RECORD SET

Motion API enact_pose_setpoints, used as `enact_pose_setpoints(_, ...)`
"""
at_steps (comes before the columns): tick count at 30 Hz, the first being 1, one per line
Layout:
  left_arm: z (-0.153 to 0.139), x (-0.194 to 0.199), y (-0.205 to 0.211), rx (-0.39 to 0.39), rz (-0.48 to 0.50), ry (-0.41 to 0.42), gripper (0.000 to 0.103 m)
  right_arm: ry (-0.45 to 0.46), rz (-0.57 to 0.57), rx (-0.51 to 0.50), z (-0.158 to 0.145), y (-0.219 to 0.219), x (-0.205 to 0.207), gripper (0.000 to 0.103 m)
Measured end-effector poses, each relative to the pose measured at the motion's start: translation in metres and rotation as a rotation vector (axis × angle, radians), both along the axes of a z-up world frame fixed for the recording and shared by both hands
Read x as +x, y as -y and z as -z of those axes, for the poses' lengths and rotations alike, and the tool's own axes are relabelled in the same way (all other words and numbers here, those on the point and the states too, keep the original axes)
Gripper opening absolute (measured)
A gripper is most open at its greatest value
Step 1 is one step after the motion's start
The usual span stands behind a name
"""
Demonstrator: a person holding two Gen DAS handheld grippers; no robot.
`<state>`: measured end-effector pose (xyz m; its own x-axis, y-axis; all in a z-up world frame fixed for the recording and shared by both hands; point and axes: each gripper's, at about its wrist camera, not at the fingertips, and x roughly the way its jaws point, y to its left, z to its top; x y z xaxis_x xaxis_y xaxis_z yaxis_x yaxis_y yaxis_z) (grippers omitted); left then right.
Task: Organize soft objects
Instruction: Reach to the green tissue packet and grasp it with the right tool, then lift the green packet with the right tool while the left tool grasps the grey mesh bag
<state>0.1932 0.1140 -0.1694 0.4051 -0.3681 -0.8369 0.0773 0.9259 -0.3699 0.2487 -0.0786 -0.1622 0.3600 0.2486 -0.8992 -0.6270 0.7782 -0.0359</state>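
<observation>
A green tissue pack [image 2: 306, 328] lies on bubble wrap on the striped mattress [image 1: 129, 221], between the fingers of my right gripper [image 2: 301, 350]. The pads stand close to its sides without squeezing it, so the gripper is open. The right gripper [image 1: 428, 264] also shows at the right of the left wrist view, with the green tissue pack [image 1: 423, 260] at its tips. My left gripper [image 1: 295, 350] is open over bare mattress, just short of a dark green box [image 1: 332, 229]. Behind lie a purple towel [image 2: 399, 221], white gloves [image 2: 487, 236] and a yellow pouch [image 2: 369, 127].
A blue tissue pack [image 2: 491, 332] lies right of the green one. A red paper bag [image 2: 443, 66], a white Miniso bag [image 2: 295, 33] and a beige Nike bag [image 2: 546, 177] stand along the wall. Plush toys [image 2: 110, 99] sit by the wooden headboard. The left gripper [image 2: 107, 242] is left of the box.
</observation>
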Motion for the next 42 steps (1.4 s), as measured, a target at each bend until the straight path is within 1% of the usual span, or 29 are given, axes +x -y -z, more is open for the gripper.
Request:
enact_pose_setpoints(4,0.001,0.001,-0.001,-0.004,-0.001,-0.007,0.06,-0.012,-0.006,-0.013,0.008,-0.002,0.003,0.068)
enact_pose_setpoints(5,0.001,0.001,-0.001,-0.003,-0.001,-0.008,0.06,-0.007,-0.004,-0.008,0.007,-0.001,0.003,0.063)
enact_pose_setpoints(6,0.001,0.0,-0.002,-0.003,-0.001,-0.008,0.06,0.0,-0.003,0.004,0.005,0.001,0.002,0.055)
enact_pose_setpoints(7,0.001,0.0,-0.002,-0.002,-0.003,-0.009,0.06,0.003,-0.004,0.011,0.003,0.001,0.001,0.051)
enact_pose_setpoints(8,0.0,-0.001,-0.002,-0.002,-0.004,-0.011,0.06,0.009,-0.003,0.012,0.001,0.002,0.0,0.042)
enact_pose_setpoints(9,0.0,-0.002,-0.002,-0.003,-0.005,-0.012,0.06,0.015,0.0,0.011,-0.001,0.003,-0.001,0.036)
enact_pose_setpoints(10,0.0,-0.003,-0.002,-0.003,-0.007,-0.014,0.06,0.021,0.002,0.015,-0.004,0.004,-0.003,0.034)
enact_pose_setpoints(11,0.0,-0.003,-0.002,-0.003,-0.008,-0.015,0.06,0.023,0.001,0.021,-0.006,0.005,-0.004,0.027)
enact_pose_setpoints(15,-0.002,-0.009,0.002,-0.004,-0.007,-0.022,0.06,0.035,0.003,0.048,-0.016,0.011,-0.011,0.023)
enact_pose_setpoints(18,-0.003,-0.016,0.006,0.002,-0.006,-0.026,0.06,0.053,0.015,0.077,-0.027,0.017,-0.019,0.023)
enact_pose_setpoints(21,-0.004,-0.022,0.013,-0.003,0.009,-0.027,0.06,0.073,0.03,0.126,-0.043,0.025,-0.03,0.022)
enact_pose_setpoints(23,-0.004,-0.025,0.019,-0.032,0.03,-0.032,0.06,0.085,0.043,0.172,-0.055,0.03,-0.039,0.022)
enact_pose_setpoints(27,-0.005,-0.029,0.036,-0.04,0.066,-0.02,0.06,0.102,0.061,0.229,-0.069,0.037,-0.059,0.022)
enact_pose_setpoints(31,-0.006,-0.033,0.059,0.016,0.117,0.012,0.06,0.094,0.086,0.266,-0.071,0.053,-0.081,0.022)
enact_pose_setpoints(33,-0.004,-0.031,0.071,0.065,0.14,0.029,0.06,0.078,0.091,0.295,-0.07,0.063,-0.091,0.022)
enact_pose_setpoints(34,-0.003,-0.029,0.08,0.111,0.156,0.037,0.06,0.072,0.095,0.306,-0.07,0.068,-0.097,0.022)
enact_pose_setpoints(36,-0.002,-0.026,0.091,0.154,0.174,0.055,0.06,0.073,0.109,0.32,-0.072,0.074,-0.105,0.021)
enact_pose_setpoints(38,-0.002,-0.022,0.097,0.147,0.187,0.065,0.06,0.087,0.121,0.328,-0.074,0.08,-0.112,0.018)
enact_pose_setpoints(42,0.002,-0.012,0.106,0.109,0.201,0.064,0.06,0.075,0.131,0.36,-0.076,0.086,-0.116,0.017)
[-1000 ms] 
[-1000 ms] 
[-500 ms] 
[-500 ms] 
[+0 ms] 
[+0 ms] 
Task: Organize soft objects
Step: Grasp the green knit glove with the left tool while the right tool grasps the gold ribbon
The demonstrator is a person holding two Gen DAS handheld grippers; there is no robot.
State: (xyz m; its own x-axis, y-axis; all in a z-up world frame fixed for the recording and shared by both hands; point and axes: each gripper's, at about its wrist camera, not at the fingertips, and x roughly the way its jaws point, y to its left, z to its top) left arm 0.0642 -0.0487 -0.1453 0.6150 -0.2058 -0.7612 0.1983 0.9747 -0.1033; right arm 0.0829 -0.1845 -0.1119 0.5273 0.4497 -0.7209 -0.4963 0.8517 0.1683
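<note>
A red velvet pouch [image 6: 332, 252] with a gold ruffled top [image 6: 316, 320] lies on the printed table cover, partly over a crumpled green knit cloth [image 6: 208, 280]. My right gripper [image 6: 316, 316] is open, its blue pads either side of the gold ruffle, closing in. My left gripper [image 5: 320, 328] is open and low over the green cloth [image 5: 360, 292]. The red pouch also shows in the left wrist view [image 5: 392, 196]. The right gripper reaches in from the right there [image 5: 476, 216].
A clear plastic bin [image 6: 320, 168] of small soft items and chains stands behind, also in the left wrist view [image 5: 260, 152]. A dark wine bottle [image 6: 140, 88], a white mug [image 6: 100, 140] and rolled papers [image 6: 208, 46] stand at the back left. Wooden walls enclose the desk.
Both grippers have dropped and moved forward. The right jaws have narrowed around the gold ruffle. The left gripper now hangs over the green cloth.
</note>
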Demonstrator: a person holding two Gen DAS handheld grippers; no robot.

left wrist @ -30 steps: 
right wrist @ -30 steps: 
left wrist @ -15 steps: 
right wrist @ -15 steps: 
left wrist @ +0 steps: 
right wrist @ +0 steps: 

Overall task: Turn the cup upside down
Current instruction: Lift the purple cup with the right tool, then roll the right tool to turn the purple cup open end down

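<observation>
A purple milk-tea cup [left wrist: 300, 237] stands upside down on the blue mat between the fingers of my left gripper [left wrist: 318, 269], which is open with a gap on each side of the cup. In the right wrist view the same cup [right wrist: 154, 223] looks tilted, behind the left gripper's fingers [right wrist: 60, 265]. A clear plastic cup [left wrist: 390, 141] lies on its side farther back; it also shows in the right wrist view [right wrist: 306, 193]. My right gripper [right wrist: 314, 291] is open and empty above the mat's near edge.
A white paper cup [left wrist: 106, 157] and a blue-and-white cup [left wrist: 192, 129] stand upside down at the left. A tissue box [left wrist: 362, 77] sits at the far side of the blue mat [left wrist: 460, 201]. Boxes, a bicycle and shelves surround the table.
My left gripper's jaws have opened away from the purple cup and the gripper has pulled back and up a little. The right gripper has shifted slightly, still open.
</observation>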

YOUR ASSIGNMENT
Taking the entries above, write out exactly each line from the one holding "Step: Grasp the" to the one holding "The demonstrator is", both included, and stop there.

RESPONSE BELOW
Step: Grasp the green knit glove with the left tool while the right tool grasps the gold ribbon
The demonstrator is a person holding two Gen DAS handheld grippers; there is no robot.

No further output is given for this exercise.